And so it's interesting because I did have nine years of abstinence from not debting, but I was under earning that whole time pretty much. And I'm a master skimper. I I can get by on really little. I have an inordinate sense of accomplishment on getting by on really little. I hear some laughter out there. Maybe some other people know a little bit about that. So it was just really good for me to, to
become powerless again and
umm, and be clear about what the problem was.
Um, somewhere in that time I was in Los Angeles and then I moved back to Minneapolis and the first day that I arrived here, I went to a DA meeting and this is Thursday night visions like I drove up in my little truck at 3:00 in the afternoon and at 7:00 I was at the meeting. And so I am thankful that
somehow, even through all the ups and downs, I've been able to stay committed to the program and know that it, even though I'm not always happy about it, or I don't feel like I'm moving along as fast as I should or I have resentments against people and then, you know, meeting or whatever, that somehow I know the answer lies in this fellowship, the answer to my problem.

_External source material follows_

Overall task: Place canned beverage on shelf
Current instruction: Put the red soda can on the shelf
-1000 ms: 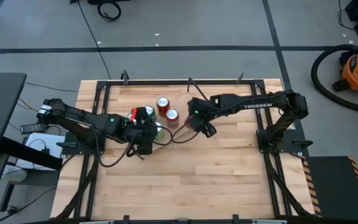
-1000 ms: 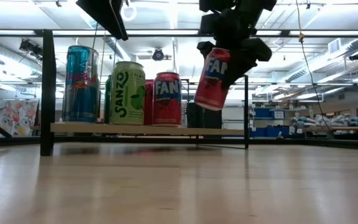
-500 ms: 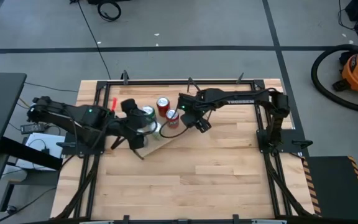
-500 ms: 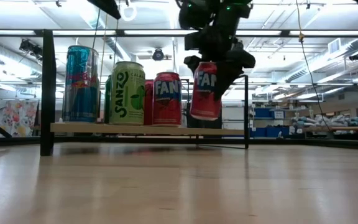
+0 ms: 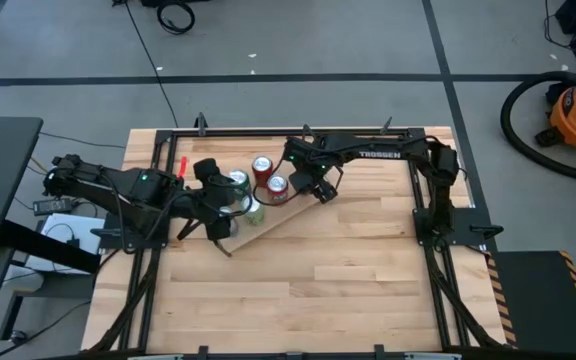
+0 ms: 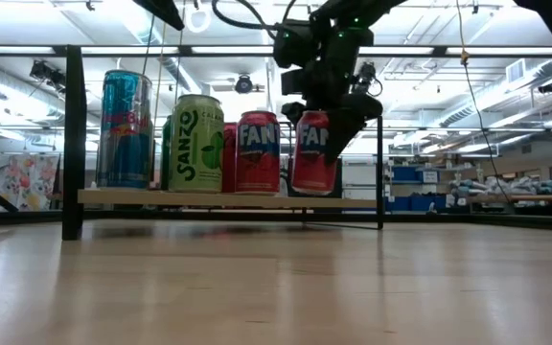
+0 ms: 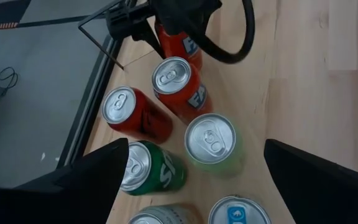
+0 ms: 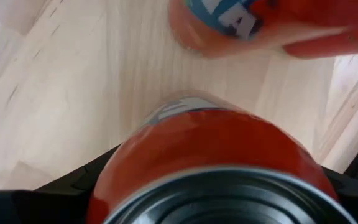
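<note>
Two dark tools work over the wooden bench (image 5: 348, 270). The right tool (image 6: 326, 115) holds a red metal drink can (image 6: 315, 153) upright, low over the light wood shelf (image 6: 220, 198), just beside another red can (image 6: 258, 151). The left tool (image 7: 191, 180) hangs wide above the cans.

The red aluminium Fanta can (image 6: 314, 153) stands nearly upright, tilted slightly, its base at or just above the light wood plank shelf with thin black rod brackets (image 6: 209, 198). It is just beside another red can, at the end of the row of cans standing there.
</note>
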`<state>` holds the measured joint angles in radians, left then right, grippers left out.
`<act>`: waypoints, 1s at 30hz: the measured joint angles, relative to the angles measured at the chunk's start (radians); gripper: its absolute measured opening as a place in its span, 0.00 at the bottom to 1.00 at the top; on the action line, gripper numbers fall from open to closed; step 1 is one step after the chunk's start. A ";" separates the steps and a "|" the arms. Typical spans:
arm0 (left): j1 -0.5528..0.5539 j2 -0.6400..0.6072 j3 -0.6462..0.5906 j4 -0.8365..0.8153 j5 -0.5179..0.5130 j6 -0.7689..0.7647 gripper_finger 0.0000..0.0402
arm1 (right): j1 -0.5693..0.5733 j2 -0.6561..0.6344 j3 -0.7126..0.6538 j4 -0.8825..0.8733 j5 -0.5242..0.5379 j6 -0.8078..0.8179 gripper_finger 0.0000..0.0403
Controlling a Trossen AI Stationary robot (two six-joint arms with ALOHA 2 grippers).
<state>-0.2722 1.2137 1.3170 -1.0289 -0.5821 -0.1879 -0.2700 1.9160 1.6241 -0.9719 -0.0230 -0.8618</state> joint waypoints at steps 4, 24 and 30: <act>0.000 0.000 0.000 -0.001 0.000 0.002 0.96 | -0.021 -0.003 0.000 0.003 -0.040 0.024 0.80; 0.000 0.000 0.000 0.002 0.000 0.012 0.96 | -0.048 -0.005 0.000 0.003 -0.051 0.104 0.94; 0.000 0.000 0.000 0.002 0.000 0.011 0.96 | -0.035 -0.005 0.000 0.005 -0.008 0.101 0.96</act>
<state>-0.2722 1.2140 1.3170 -1.0267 -0.5819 -0.1765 -0.3054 1.9110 1.6245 -0.9670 -0.0309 -0.7612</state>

And umm, recently I'd started working the steps and really working them this time around, debtting and under earning. So in place of the word alcohol in the big book, in the 12:00 and 12:00, I substitute compulsive under earning and debting.
And
that has come after a long winter of just feeling completely defeated and depressed, angry,
hopeless. Hopeless was a big one. And so I started, I got a sponsor because I was sponsor list for a long time too. Part of that was because I didn't ask anybody for a long time. And then part of that was I asked a number of people and they said no for various reasons, but finally somebody said yes. And I'm really grateful for that.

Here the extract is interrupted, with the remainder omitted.